◆ **AIM OF THE TASK**
Copy each line of the listing where the word "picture" can be found.

◆ **DATA PROVIDED**
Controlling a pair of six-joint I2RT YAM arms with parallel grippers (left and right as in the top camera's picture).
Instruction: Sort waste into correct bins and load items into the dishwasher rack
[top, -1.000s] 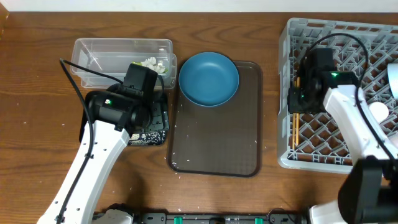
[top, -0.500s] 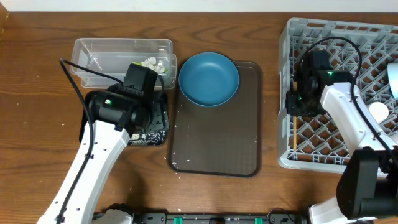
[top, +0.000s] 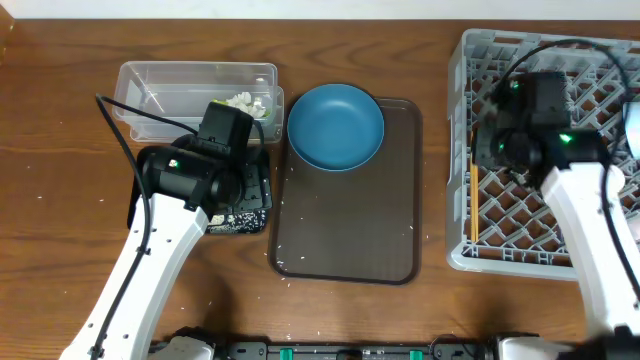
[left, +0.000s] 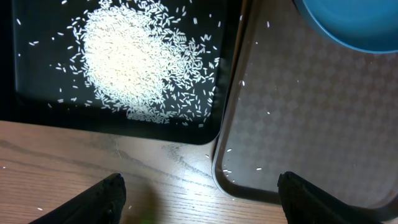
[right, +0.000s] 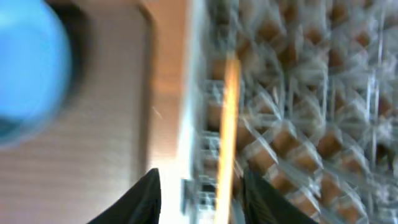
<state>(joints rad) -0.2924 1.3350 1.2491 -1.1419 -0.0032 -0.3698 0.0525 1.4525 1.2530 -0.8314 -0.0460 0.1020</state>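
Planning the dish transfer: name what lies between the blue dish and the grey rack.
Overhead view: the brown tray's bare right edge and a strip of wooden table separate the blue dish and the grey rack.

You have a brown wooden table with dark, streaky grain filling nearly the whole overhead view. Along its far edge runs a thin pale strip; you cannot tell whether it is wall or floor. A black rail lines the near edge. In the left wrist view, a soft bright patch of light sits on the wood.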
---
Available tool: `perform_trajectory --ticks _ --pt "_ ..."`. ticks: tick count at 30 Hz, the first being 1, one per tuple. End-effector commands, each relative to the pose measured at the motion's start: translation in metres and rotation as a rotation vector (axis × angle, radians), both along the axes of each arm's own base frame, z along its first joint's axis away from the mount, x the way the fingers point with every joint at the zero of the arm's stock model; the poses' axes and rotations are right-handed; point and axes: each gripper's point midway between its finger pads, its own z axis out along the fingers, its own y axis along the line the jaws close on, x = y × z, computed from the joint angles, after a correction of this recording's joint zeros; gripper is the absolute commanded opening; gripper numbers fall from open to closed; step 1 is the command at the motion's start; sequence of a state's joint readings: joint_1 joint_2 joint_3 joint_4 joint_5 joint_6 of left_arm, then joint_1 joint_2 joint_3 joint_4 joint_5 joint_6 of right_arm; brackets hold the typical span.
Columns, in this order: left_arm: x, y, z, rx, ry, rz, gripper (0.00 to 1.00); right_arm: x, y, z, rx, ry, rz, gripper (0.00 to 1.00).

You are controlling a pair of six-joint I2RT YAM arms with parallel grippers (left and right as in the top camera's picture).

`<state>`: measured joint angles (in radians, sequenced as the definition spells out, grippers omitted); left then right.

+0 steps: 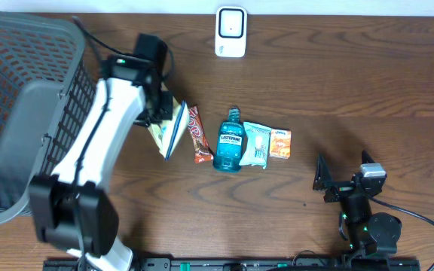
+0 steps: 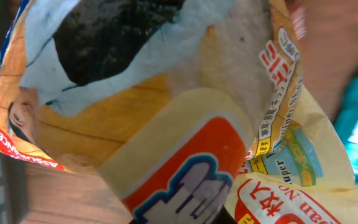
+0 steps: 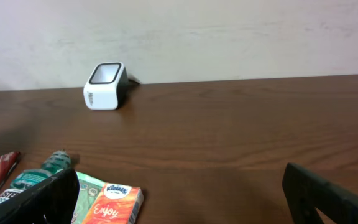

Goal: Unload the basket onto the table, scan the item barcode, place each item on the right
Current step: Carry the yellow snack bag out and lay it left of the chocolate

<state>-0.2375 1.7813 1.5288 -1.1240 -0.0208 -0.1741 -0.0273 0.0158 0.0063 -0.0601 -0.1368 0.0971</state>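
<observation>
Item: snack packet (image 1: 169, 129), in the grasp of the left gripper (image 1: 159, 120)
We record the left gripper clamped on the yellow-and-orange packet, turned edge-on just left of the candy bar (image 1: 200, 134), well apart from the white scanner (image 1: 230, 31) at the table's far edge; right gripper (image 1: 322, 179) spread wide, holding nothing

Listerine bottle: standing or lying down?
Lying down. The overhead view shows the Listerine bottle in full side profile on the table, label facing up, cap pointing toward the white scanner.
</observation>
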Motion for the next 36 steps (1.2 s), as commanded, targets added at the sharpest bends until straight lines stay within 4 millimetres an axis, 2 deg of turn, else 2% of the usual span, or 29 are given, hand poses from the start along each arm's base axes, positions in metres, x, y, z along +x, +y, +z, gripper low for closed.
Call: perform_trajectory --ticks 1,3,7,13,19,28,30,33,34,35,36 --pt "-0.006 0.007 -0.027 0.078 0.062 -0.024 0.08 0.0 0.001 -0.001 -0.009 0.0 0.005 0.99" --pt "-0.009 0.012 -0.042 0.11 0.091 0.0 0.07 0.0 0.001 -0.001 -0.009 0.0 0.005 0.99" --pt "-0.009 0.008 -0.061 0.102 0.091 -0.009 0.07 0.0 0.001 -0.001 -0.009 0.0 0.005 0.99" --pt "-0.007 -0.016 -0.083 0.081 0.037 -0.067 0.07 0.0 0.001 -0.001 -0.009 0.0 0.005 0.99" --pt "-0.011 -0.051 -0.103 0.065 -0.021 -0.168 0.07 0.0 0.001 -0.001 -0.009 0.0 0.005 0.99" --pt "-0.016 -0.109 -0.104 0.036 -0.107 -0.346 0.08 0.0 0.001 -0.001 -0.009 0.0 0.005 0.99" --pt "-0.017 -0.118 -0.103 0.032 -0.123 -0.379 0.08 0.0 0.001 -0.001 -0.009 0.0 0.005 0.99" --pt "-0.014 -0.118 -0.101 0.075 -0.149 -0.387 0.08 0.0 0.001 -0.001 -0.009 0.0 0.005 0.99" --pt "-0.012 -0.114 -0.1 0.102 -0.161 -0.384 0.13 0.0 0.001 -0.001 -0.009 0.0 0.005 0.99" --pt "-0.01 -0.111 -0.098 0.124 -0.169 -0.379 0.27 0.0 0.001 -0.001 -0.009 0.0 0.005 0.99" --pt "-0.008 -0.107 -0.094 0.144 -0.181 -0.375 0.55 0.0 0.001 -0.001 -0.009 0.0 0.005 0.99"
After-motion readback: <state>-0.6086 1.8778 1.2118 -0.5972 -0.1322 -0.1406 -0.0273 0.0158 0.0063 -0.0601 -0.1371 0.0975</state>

◆ **REPLY**
Controlling a pair of six-joint I2RT YAM arms with parallel grippers (left and right as in the top camera's picture).
You are controlling a pair of six-joint I2RT YAM arms with parallel grippers (left and right as in the top camera's picture).

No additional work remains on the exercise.